Siempre se le ha presumido al fútbol una ejemplaridad que nunca ha exhibido. Los futbolistas han pasado de ser referentes de los más pequeños a convertirse en iconos mediáticos más cercanos a las estrellas de rock que al perfil habitual de los deportistas.

Esta semana el fútbol se ha visto salpicado por noticias que nada tienen que ver con el balón. La más sonada, la negativa de la afición rayista, liderada significativamente por el grupo radical, los Bukaneros, a asumir el fichaje de Roman Zozulya debido a su supuesta ideología filofascista. Un caso que ha dado la vuelta al mundo, envolviendo al fútbol en una polémica política e ideológica que nada tiene que ver con el deporte.

La segunda noticia ha sido la orden del Consejo Superior de Deportes y del Ministerio del Interior al Sevilla Fútbol Club de echar de la grada de su estadio al grupo radical Biris porque ha "protagonizado el suficiente número de incidentes violentos y desordenes públicos como para merecer la calificación de violento”. Este grupo ultra protagonizó hace unos días un enfrentamiento con Sergio Ramos, quien contestó a sus insultos tras anotar un gol. Lo llamativo es que el presidente del Sevilla, José Castro, se posicionó de parte de la grada del Pizjuán. Afirma que "la culpa es de 20 radicales", pero esos salvajes siguen campando a sus anchas por su estadio. Complicidad en lugar de contundencia.

Los campos han dejado de ser sitios a los que ir tranquilamente a ver partidos de fútbol. Grupos radicales de  facciones fascistas o radicales de izquierda controlan los fondos de muchos estadios con la connivencia de unos presidentes y unos clubes que lo excusan "porque son los únicos que animan ". En otros casos esas directivas viven atemorizados (e incluso amenazadas) por la dictadura de los violentos.

Desafortunadamente son habituales las imágenes de complicidad de los futbolistas con estos grupos. Y pocos son los que han decidido erradicarlos de sus estadios. Lo hizo Joan Laporta en el Fútbol Club Barcelona con enorme determinación. Y lo ha intentado, con más tibieza, Florentino Pérez, quien ha expulsado del campo a los peligrosos Ultras Sur, grupo que ha vivido una cruenta lucha en su particular juego de tronos, pero que ha realojado a históricos ultras como Ochaita en otras zonas del Bernabéu.

Violencia de género y machismo

Por último, la madrugada del viernes el defensa del Atlético de Madrid Lucas Hernández fue detenido por agredir presuntamente a su pareja. Culpar al fútbol de esto sería injusto porque se trata de la conducta de una persona que le descalifica a él como individuo. El fútbol, en último caso, refleja desafortunadamente una realidad social transversal que afecta a todos.

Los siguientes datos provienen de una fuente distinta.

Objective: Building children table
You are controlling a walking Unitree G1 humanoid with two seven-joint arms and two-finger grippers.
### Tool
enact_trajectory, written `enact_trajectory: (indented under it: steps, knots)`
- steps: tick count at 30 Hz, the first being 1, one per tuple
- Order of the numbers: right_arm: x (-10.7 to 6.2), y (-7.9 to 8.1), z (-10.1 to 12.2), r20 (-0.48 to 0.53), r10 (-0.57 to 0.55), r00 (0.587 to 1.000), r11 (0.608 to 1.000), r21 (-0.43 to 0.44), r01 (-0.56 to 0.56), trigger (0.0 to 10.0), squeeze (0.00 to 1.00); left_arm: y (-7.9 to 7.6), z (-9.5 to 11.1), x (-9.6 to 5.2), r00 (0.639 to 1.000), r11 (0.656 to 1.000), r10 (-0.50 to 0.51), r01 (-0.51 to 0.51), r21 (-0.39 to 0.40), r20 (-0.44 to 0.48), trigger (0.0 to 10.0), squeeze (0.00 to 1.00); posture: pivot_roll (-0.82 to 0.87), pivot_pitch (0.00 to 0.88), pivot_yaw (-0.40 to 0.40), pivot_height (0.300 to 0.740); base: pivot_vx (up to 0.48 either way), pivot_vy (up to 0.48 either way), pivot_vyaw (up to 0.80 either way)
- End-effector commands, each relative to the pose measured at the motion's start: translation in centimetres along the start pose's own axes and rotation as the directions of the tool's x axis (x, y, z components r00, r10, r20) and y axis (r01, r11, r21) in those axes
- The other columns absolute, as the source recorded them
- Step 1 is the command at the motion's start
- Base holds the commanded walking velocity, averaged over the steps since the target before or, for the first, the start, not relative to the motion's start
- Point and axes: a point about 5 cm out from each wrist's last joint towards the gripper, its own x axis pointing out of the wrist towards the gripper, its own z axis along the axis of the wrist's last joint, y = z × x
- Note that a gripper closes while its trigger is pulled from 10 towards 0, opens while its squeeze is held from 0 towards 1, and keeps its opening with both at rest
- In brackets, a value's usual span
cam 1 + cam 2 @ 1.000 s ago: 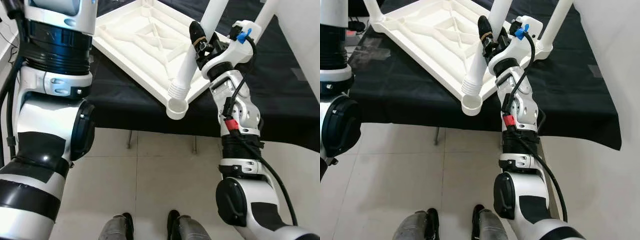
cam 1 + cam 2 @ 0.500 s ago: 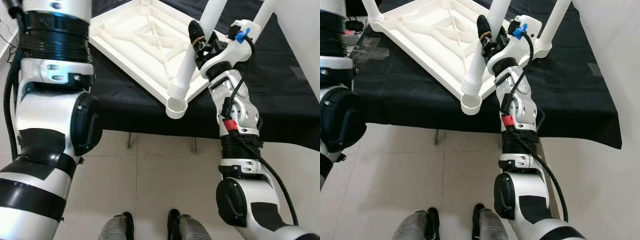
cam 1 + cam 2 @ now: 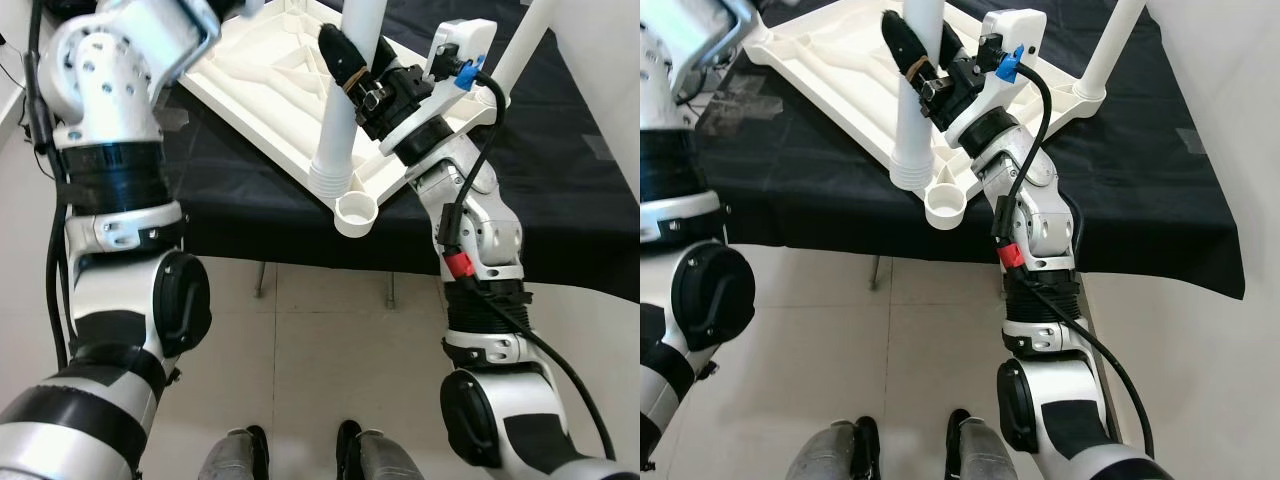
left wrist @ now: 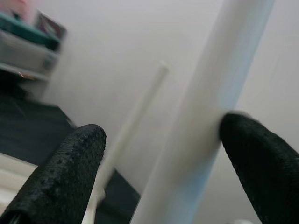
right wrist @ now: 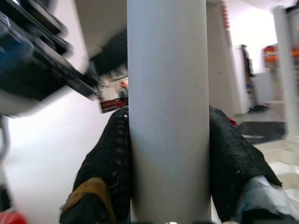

No es la primera vez que la violencia de género se asoma al fútbol. La Fiscalía ha solicitado dos años y un mes de cárcel para el delantero canario del Betis, Rubén Castro, por cuatro delitos de maltrato y un quinto de amenazas leves a su ex pareja, al considerar que ésta habría sido agredida físicamente en cuatro ocasiones y habría recibido un mensaje de texto amenazante en su móvil.

Lo más lamentable es que en el estadio del Betis se han escuchado cánticos a favor del delantero, como los que denunció Antiviolencia ,en un vídeo en el que se escuchaba: “Rubén Castro alé, Rubén Castro alé, no fue tu culpa, era una puta, lo hiciste bien”. El club verdiblanco lejos de castigar con ejemplaridad a los autores de esos cánticos, no ha sido capaz de encontrar a ningún aficionado de los que cantaban, pese a tener cámaras instaladas en el campo. Además respalda al delantero bético, que sigue en el club y ha renovado su vínculo con el club heliopolitano.

Y a eso se suman los insultos machistas a las árbitros y el tratamiento vejatorio a muejres en numerosos episodios en el fútbol español en los últimos tiempos. El fútbol ha dejado de ser un deporte y se ha convertido en un negocio en el que los violentos han tomado las gradas y la ejemplaridad brilla por su ausencia tanto fuera como dentro del campo. El fútbol ha vuelto a la cavernas.